A Compilation of over 100 pages!
I just finished the last course for my creative writing emphasis at University of California, Irvine. I will be turning in a portfolio of all my works completed in all creative writing courses and a selected few I’ve written on my own outside the classroom. This portfolio is a collection of fiction pieces, poems, and essays on creative craft. Below is a list of my pieces:
Beginning Fiction/Spring 2013
“Good Night Gravity”
Advanced Workshop in Fiction/Fall 2013
“Go to the Deuce”
Advanced Workshop in Fiction/Winter 2014
Craft of Fiction/Spring 2014
“The Red Man”
“Enclosing Distances: ‘Once in a Lifetime’”
Prose/Poetry of Home (Wr101)/Winter 2015
“Please Message, if Interested”
“Releasing Voices in Enclosed Spaces”
“Aunt Violet: A Primitive Angel Drifting”
“Shrimps and Palliatives”
Before coming into UCI, I never took any creative writing courses. I had only written on my free time throughout my elementary and secondary education. During elementary school, my first story was about two detectives solving a crime together and then marrying each other. Entering high school, my stories became darker—fantasy, murder, kidnapping. They were gruesome, full of teenage angst. Whenever I wrote a short chapter, I would send it to all my friends online. A couple of my friends would send me similar feedback: slow down, describe your settings. That’s when I noticed that my stories were action focused—I didn’t like spending time describing the characters’ traits or the physical environment. When I started taking Beginning Fiction, I was forced to slow down and flesh out my characters and settings—to really dig into the details I never cared to explain. In other words, to write a more character-driven story. “Weeds,” my first story at UCI, marked this turn. Then, I took this new skill and combined it with dark themes and fast-paced action into my second story, “Good Night Gravity,” a fantastical tragedy on Beauty and the Beast’s children. I filled this story with blood, pain, and death. However, I incorporated so many plot and character elements that some of my classmates were confused about the story. When I took Carlson and Latiolais’s advanced workshops, I learned to refine and organize multiple elements into my stories better.

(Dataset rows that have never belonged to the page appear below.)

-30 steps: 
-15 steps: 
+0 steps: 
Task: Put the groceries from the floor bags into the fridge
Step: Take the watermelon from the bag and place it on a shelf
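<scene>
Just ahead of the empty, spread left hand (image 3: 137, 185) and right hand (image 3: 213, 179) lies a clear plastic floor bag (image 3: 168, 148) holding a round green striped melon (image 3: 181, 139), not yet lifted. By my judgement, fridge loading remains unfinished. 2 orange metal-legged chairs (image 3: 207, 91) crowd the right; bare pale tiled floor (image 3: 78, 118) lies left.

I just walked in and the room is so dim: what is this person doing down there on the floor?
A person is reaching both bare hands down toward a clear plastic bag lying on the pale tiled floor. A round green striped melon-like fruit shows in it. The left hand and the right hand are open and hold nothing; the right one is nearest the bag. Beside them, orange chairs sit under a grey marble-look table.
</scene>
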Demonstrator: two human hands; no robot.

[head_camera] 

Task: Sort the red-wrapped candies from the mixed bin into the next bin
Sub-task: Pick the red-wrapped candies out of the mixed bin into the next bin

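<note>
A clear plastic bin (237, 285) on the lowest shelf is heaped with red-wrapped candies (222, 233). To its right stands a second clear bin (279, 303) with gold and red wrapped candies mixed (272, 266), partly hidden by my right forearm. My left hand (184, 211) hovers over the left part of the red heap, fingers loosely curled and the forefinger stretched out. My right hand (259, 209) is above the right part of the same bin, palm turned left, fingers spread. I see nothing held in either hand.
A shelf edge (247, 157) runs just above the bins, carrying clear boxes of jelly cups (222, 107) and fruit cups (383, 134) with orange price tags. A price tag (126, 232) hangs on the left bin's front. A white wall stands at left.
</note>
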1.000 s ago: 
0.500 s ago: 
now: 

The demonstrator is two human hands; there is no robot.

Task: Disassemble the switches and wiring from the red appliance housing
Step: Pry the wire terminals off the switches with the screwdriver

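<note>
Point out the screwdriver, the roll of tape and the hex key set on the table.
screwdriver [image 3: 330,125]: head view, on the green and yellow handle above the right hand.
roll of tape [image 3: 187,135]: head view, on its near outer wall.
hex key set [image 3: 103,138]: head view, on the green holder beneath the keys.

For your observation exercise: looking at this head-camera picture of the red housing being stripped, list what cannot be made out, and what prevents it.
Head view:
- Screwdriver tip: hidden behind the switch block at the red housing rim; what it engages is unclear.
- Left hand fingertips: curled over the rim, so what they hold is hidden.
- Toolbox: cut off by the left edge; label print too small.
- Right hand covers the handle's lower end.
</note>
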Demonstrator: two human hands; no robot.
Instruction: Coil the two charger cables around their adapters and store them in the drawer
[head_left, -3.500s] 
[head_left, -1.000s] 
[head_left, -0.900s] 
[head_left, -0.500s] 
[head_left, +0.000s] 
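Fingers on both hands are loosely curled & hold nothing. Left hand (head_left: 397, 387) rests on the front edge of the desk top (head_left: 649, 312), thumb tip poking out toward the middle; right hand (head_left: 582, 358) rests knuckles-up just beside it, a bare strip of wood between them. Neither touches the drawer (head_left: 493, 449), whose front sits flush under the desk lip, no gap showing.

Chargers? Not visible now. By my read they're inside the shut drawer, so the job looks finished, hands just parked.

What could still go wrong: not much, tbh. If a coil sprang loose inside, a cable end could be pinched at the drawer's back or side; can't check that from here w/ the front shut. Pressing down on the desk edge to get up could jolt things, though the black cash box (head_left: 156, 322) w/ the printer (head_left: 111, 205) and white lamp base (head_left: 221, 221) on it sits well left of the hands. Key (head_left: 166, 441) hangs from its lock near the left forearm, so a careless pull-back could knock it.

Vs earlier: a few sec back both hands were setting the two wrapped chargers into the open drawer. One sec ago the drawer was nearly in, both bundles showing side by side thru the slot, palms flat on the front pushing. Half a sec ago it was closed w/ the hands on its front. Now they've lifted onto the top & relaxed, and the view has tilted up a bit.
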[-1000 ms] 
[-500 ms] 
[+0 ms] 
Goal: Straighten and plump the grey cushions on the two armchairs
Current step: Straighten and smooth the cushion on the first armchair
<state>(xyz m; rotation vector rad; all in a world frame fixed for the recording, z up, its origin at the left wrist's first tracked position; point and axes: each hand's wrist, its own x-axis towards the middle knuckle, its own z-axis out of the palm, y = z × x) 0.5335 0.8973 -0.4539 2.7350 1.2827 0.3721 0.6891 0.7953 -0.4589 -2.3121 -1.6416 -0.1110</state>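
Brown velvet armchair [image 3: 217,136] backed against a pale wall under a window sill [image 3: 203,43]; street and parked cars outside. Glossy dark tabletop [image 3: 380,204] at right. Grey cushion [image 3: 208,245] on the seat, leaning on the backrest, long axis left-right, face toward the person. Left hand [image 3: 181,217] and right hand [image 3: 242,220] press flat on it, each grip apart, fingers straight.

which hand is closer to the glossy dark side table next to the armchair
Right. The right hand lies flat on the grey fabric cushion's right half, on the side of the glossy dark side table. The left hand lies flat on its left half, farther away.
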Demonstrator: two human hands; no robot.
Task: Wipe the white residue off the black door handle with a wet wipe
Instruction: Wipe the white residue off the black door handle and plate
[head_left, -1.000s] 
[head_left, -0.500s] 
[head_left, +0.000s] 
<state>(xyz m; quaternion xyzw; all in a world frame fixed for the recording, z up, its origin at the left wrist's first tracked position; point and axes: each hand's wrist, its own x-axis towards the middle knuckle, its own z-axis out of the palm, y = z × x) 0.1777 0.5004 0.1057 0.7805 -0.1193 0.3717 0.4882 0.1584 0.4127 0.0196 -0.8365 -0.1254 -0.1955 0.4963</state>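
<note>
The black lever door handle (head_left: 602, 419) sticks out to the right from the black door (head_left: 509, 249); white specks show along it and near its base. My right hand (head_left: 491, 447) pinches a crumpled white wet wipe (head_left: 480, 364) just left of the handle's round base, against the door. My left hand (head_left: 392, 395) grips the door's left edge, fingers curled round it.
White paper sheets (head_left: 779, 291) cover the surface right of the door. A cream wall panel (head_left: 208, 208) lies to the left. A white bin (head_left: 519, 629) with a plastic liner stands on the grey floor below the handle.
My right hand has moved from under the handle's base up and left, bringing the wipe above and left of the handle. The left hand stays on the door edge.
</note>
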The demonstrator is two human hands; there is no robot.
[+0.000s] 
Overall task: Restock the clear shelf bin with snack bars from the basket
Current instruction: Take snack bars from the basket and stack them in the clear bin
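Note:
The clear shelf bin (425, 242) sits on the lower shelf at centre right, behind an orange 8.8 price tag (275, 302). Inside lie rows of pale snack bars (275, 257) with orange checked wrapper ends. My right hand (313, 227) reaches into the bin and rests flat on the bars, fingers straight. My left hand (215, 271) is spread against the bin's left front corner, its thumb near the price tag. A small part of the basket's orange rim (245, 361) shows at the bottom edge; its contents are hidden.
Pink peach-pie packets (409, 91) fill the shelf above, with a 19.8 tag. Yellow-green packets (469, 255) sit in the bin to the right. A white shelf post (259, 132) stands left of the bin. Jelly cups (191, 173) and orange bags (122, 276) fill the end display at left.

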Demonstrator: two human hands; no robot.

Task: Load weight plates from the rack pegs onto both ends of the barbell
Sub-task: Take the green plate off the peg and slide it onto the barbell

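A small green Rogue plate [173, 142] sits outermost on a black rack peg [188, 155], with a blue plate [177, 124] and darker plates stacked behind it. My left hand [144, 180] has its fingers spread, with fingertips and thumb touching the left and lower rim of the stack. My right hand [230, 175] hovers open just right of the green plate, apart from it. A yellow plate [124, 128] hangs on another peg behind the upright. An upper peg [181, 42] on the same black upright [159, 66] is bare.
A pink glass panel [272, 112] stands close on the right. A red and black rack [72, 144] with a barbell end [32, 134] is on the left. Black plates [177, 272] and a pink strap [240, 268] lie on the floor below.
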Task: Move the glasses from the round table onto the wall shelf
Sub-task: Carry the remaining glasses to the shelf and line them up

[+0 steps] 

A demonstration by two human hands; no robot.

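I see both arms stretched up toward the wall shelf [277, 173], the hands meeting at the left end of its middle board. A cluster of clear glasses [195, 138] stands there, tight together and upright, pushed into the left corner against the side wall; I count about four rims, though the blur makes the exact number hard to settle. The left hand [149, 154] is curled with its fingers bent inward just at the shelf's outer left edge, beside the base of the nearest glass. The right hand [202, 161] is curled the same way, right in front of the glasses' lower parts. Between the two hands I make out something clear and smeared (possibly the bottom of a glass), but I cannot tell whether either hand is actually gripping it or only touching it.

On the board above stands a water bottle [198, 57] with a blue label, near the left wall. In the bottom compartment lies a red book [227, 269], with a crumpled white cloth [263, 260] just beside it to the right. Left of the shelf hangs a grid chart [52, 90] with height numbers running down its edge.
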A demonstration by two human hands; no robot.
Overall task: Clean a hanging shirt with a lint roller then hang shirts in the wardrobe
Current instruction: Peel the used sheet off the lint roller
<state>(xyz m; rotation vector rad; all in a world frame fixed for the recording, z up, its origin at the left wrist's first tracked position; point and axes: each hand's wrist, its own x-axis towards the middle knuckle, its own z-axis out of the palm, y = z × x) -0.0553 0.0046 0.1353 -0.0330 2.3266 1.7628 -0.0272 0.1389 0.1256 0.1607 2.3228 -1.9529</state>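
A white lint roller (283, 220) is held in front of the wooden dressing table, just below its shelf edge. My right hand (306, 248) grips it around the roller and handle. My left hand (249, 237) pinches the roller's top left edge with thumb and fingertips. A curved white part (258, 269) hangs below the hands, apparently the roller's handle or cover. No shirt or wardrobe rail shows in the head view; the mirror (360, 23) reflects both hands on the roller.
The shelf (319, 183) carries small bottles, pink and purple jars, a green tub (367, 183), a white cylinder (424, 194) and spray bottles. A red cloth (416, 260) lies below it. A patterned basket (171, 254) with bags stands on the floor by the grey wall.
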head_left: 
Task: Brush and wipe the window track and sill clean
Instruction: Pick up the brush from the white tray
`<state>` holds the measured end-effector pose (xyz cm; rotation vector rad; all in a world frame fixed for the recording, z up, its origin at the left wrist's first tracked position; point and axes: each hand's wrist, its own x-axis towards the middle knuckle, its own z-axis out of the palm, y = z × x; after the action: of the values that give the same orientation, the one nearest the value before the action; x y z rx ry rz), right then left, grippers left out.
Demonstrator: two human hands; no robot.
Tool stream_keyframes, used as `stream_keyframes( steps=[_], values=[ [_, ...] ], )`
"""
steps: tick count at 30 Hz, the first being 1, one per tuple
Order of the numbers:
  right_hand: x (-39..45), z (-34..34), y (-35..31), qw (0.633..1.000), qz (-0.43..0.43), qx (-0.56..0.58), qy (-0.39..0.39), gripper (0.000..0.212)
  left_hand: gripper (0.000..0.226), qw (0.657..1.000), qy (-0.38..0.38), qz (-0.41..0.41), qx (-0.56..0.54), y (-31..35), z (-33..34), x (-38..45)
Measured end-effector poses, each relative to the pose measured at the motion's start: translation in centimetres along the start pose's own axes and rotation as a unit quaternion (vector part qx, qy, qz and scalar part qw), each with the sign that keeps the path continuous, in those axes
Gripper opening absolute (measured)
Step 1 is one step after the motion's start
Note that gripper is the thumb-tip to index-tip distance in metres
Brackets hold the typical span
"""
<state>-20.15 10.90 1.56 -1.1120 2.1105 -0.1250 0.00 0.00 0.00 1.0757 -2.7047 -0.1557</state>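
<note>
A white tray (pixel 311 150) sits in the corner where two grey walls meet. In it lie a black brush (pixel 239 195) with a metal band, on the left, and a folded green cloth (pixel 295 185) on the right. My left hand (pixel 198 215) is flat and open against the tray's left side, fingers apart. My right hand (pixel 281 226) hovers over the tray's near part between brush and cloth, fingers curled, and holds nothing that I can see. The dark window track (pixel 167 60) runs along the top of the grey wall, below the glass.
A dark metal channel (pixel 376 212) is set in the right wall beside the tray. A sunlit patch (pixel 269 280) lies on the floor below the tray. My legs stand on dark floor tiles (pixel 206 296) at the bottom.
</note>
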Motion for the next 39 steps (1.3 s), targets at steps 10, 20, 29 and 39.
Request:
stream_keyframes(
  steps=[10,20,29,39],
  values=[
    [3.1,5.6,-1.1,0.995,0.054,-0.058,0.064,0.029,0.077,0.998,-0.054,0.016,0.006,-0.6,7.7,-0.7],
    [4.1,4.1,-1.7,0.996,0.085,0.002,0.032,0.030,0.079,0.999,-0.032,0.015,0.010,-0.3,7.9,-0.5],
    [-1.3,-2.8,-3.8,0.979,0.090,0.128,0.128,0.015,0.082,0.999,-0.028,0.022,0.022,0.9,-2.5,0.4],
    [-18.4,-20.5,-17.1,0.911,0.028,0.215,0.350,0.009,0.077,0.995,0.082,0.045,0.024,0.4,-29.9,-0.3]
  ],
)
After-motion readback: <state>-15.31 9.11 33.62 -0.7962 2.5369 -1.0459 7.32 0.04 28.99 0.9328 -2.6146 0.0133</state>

Ron Carlson and Michelle Latiolais pushed me harder to write, to think more creatively, and dive into my characters’ minds more. Looking back at the pieces I wrote in these workshops, I discovered a pattern. My first stories in each workshop, “Insured” and “Softly Searching,” are slow-paced; I took the time to focus on the characters’ consciousnesses and interactions with the physical environments. These two stories, like “Weeds,” are grounded in reality—slice-of-life snippets. The second stories of the workshops, “Fallen Trees” and “White Roses,” are faster-paced, taking on darker themes of death and betrayal with varying twists and turns. In particular, I managed to balance my focuses on action (reality and fantasy elements), character, and setting the best in “White Roses.” When I wrote “White Roses,” I was also taking an English 101W class on the topic, “Female Gothic,” which influenced me to include fairytale-esque elements—bringing me back full circle to “Good Night Gravity.” In Writing 101W, “Please message, if Interested,” is combination of poetic prose in the form of a short, short story that is mainly grounded in reality, sprinkled with dark fantastical elements. As a whole, my portfolio pieces share a fascination with dark, gothic themes surrounding the brokenness of human souls in all kinds of relationships, and I believe my future works will always trail back to this. All the creative writing courses and my instructors, Eugenie Montague, Ron Carlson, Michelle Latiolais and Susan Davis, here at UCI have been extremely helpful in shaping my fiction craft. I would also like to give a shout out to The Exhibit magazine and Writer’s Circle—they have served as my peer support group throughout UCI. They all have been a great source of motivation for me to keep writing; without them, I would not have been able to challenge myself to explore different writing styles and learn crucial tips in shaping a narrative.